Franklin’s genius is a puzzle. Born the tenth and youngest son of a decidedly humble family of puritan candle-makers in Boston in 1706, Franklin’s rise to the front ranks of science, engineering, and invention was as unexpected as it was meteoric. Here is a man with only two years of proper schooling who later received honorary degrees from Harvard, Yale, Oxford, and St. Andrews as well as the eighteenth-century equivalent of a Nobel Prize for Physics.

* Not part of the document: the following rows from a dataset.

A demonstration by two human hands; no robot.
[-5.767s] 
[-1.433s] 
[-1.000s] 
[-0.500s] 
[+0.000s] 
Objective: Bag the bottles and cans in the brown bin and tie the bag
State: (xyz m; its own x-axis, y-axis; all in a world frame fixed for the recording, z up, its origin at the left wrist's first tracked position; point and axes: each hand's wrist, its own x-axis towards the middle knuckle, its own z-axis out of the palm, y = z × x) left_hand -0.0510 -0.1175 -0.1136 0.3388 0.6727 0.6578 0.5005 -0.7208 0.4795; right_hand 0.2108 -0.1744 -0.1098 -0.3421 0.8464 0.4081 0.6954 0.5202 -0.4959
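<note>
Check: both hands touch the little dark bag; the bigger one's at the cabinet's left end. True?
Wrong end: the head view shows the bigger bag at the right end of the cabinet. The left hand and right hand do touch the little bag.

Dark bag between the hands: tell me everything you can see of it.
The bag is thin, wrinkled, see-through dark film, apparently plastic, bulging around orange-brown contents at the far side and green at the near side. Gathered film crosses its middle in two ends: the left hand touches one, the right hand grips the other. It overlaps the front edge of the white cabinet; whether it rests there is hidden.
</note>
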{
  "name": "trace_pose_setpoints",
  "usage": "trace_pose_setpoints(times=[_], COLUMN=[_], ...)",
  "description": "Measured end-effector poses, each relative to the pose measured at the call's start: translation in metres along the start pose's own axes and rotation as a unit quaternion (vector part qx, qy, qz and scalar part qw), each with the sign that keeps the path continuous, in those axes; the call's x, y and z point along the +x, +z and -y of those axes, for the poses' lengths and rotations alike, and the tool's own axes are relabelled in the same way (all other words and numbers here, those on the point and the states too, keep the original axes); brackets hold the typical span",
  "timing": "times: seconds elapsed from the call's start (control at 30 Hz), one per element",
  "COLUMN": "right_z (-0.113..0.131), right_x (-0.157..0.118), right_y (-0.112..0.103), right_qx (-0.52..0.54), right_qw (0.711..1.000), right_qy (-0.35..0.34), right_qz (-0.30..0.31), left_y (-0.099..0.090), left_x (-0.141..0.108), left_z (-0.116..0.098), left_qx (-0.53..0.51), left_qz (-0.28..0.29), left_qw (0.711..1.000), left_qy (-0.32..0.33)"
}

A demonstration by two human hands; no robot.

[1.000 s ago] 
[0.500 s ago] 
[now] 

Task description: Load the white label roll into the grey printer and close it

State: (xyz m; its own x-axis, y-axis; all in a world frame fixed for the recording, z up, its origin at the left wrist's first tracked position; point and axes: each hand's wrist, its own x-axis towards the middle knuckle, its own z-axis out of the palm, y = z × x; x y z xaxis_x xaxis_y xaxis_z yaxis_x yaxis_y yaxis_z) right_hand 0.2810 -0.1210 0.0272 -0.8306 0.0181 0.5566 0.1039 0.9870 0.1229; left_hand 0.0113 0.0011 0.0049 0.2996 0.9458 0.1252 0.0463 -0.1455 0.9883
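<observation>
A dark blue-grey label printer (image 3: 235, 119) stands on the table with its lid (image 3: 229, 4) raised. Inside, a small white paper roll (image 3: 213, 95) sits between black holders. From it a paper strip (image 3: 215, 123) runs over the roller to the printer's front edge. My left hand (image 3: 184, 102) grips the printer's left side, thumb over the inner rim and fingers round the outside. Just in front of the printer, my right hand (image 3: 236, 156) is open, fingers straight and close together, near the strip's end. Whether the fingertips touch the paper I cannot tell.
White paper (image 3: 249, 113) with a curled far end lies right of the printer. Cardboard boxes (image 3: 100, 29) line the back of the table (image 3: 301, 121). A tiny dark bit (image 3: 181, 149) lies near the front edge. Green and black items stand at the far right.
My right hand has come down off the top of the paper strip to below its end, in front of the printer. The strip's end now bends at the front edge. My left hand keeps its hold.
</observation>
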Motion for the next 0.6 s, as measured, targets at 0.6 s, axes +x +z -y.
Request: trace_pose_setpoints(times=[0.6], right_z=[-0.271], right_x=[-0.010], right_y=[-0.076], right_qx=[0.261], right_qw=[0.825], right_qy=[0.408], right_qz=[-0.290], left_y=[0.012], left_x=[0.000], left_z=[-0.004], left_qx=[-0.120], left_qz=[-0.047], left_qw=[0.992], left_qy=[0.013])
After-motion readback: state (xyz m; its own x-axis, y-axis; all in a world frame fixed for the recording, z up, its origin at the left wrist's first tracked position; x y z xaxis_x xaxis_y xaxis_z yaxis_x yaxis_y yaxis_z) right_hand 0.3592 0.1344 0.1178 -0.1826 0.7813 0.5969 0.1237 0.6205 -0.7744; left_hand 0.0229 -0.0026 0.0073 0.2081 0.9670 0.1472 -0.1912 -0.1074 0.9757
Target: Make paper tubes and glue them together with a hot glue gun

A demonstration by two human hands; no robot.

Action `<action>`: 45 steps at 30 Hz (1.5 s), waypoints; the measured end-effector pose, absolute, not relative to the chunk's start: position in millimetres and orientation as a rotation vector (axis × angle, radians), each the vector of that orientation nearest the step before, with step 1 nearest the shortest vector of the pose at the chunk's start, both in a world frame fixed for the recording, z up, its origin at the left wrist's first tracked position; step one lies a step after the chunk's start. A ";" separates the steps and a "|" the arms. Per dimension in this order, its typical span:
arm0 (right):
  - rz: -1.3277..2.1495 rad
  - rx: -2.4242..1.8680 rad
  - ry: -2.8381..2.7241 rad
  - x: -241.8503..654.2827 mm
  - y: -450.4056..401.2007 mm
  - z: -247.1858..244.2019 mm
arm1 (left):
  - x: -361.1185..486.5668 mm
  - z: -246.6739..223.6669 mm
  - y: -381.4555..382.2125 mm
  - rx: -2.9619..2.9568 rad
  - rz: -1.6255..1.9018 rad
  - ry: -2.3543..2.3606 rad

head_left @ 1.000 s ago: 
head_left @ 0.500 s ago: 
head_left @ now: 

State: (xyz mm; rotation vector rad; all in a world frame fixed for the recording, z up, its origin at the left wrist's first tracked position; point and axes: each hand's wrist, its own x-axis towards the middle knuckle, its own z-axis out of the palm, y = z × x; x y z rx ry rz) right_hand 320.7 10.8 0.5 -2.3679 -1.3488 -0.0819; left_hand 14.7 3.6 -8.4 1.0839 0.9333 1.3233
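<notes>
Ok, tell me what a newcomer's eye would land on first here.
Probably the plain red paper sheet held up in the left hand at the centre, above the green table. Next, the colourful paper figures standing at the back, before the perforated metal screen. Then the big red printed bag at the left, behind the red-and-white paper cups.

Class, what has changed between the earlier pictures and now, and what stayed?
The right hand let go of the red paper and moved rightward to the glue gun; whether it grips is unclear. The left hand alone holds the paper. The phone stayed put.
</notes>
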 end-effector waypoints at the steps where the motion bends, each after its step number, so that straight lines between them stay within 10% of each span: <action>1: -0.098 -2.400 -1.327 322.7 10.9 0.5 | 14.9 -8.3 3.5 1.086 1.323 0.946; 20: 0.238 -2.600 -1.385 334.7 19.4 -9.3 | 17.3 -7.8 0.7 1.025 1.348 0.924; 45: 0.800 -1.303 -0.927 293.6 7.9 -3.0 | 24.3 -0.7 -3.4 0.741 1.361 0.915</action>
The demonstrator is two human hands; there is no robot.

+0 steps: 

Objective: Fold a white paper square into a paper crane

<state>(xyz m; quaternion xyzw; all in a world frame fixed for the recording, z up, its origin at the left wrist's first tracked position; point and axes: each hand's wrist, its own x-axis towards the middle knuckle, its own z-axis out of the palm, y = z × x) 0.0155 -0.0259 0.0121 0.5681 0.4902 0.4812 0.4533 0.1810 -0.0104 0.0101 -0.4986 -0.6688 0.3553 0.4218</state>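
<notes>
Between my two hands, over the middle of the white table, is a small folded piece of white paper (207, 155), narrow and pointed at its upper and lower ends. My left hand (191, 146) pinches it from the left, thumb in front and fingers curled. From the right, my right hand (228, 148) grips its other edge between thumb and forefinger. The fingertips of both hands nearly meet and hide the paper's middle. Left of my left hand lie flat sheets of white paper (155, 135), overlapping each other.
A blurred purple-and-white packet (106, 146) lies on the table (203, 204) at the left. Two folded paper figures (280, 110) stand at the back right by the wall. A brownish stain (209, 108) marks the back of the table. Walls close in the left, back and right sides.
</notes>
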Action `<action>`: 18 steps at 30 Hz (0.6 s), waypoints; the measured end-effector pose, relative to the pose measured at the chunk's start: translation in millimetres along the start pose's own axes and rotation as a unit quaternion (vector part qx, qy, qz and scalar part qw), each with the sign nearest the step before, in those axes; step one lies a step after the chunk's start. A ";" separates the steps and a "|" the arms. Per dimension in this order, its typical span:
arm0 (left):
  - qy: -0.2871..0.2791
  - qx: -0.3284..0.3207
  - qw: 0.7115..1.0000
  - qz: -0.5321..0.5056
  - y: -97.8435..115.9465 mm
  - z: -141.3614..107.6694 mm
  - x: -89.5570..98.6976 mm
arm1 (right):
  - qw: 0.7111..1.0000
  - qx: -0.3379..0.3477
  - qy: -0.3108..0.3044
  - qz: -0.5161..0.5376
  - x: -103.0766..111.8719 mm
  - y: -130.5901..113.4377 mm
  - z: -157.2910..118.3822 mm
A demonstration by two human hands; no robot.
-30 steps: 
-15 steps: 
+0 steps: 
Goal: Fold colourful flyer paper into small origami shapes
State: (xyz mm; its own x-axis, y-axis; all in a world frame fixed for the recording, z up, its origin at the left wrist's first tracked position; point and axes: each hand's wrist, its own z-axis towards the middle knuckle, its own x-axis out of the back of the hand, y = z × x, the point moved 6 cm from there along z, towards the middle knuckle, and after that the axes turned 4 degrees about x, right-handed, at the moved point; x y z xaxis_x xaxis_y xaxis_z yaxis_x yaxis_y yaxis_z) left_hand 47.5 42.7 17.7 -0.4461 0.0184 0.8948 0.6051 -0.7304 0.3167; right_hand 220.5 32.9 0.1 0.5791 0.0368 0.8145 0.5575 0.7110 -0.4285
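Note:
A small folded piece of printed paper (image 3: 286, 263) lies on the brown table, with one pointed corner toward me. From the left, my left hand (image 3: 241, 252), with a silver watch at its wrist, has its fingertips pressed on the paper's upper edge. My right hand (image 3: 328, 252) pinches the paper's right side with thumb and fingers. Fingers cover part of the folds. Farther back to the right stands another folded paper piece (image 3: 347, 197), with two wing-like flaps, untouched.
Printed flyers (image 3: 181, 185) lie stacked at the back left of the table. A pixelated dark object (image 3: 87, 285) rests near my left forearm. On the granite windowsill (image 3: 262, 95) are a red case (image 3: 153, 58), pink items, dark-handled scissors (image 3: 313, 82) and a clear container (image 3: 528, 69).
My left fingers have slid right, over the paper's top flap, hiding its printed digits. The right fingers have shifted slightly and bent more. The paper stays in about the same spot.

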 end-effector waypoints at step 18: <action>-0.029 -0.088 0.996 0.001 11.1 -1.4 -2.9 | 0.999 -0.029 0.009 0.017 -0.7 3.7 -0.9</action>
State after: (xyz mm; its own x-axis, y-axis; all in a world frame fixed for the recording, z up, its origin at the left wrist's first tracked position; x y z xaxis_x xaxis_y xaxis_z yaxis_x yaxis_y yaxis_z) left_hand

Like his hero Isaac Newton, Franklin’s great genius lay in optimizing, in tinkering, in improving, and in never being satisfied with the world as he knew it. In this talk we will examine many of Franklin’s ideas to make life simpler, cheaper, and easier for himself and everyone else. It turns out that those ideas encompassed not only natural science and engineering—the kite experiments and the bifocals for which he is justly remembered—but also all sorts of public works, civic improvements, political trail-blazing, and fresh, new business ideas. His experimenter’s instinct, his relentless drive to build a better world one small piece at a time, even encompassed innovations in medical device design, in music, in cookery, and in ventriloquism. Hardly the tortured genius, Franklin took a schoolboy’s pleasure in everything he made. Experimenting was a constant source of beauty, pleasure, and amusement for him, even when things went wrong (which they did all the time).
Dr. Richard Bell is Professor of History at the University of Maryland. He holds a PhD from Harvard University and has won more than a dozen teaching awards, including the University System of Maryland Board of Regents Faculty Award for Excellence in Teaching. He has held major research fellowships at Yale, Cambridge, and the Library of Congress and is the recipient of the National Endowment of the Humanities Public Scholar award. Professor Bell is author of the new book Stolen: Five Free Boys Kidnapped into Slavery and their Astonishing Odyssey Home, which is shortlisted for the George Washington Prize and the Harriet Tubman Prize.